## Items from a dataset:
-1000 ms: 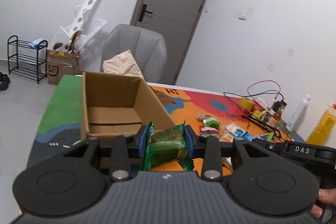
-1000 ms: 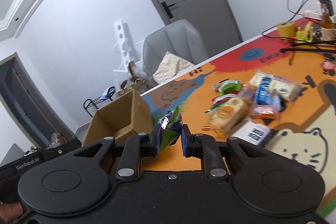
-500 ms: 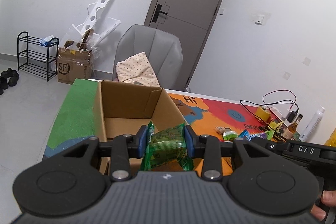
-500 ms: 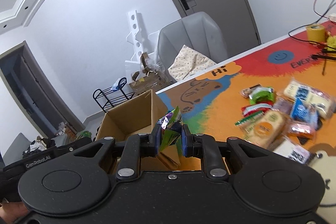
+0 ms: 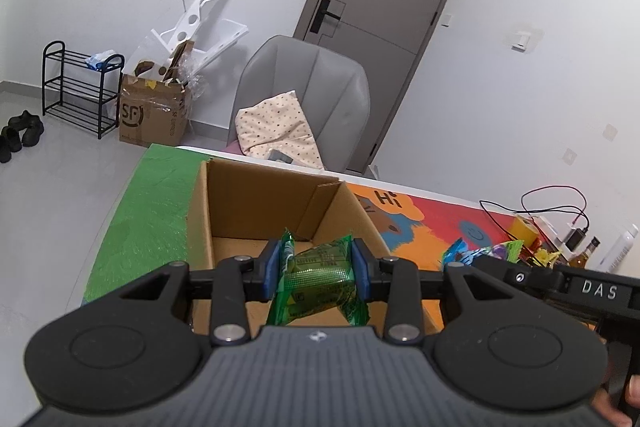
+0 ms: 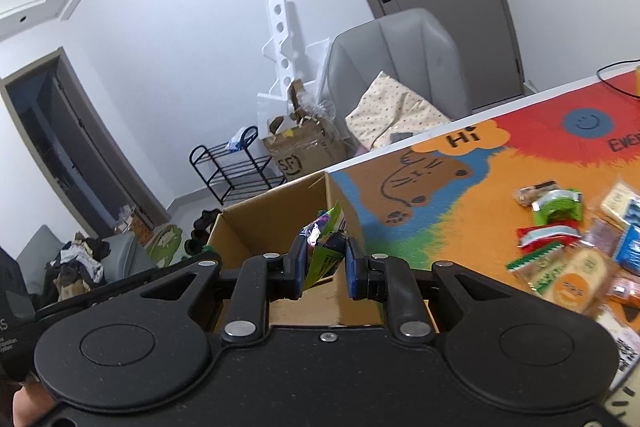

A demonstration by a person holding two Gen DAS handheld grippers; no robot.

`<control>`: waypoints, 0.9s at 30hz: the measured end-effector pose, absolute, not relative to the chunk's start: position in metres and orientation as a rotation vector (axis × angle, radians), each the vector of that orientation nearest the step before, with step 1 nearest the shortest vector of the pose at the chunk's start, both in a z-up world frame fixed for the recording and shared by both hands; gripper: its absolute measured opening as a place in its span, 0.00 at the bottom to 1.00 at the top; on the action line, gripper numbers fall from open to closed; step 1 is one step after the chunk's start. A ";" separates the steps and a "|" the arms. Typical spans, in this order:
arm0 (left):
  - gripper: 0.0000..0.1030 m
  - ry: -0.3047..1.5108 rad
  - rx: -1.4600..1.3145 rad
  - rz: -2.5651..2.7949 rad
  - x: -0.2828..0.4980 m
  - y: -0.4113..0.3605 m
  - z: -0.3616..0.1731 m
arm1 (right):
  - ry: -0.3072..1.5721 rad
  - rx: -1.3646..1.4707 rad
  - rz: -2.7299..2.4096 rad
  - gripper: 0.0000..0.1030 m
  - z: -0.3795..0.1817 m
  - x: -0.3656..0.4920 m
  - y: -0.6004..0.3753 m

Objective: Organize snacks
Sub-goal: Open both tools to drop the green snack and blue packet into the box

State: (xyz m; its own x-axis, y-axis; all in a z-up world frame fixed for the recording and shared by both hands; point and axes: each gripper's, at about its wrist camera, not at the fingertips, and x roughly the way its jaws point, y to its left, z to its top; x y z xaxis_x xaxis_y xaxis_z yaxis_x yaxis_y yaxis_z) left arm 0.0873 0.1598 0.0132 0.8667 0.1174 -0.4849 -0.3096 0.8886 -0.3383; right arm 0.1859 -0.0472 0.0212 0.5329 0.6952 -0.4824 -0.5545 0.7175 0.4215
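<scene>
We have the left tool (image 5: 316,269) pinching a green snack pack (image 5: 320,279) over the cardboard box (image 5: 256,195) on the desk (image 6: 460,211); the right tool (image 6: 326,267) pinches a purple-green packet (image 6: 324,247) by its edge. Both look light, soft, crinkly and slippery, so we'd grip mid-body, not the seal.

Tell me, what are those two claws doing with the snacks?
A person is tidying snacks into a cardboard box. The left claw grips a green snack packet over the box. The right claw pinches a small green and purple packet beside it. More snacks wait on the colourful table mat.
</scene>
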 end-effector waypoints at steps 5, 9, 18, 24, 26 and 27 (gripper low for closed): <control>0.37 0.496 -0.436 0.251 0.098 0.168 0.010 | 0.694 0.202 0.782 0.17 0.020 0.188 -0.026; 0.39 0.508 -0.443 0.280 0.100 0.170 0.011 | 0.708 0.191 0.806 0.17 0.017 0.188 -0.010; 0.55 0.488 -0.457 0.325 0.082 0.181 0.024 | 0.706 0.212 0.836 0.31 0.019 0.193 0.003; 0.81 0.478 -0.439 0.359 0.070 0.177 0.029 | 0.685 0.207 0.803 0.60 0.022 0.186 -0.010; 0.88 0.476 -0.440 0.366 0.069 0.173 0.029 | 0.682 0.208 0.781 0.67 0.021 0.184 -0.018; 0.89 0.477 -0.442 0.370 0.068 0.171 0.029 | 0.677 0.208 0.768 0.69 0.021 0.183 -0.023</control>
State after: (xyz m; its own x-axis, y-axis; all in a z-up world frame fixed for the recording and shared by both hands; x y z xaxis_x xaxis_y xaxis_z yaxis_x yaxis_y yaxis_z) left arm 0.0678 0.1714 0.0292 0.8263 0.2358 -0.5115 -0.4367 0.8417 -0.3175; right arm 0.1827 -0.0227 0.0210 0.5220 0.7000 -0.4874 -0.5718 0.7112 0.4090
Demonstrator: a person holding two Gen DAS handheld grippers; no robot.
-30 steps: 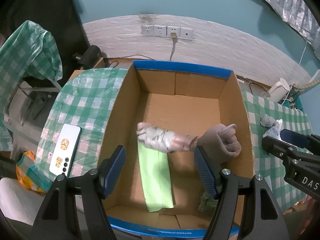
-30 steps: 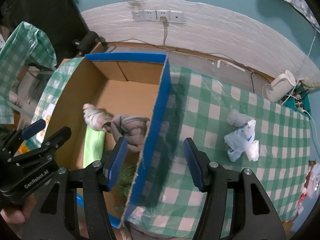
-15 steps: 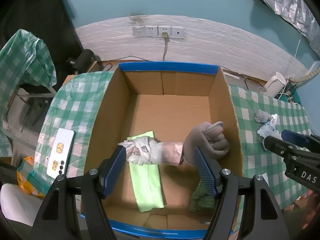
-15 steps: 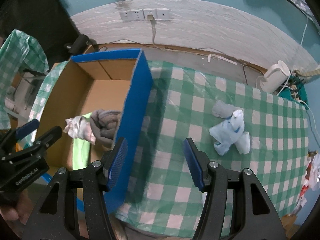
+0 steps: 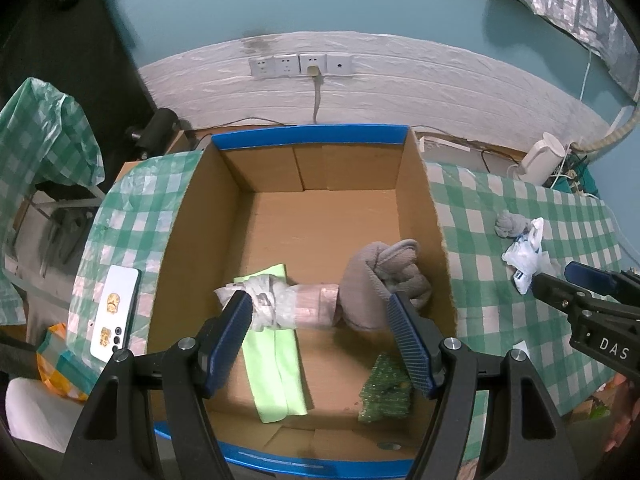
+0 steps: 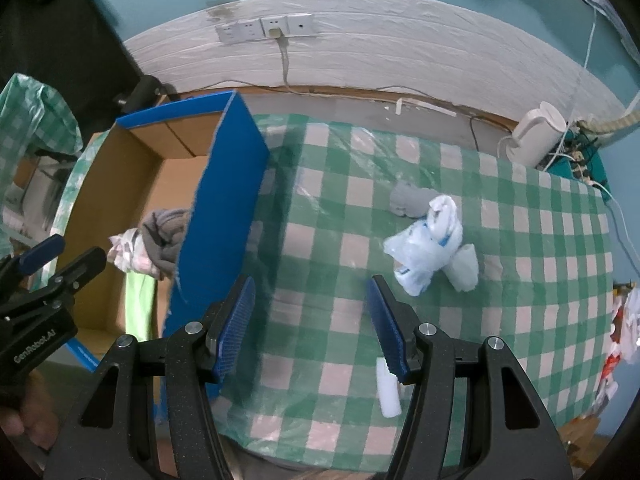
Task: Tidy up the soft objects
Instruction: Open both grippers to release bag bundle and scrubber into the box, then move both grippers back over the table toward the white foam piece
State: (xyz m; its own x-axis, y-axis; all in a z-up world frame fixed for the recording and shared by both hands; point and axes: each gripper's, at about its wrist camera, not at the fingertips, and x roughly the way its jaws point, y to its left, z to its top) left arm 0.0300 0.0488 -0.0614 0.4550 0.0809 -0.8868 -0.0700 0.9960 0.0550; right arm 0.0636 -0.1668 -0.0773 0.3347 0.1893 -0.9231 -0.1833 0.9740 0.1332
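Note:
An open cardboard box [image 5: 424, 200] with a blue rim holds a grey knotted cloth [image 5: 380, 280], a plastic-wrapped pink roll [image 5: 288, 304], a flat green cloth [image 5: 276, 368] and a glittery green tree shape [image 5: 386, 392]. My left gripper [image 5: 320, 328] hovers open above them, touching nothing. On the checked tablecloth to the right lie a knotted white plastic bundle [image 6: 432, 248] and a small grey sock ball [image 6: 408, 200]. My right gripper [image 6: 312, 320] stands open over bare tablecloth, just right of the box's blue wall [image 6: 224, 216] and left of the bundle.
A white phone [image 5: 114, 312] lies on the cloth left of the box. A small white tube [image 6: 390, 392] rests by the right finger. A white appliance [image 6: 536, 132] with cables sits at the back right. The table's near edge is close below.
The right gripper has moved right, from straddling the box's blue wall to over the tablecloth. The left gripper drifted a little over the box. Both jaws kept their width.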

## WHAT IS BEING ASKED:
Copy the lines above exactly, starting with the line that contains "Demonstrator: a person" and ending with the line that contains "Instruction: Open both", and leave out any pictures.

## OUTPUT FOR THIS TASK:
Demonstrator: a person holding two Gen DAS handheld grippers; no robot.
-30 steps: 
-30 steps: 
-15 steps: 
-15 steps: 
+0 steps: 
+0 steps: 
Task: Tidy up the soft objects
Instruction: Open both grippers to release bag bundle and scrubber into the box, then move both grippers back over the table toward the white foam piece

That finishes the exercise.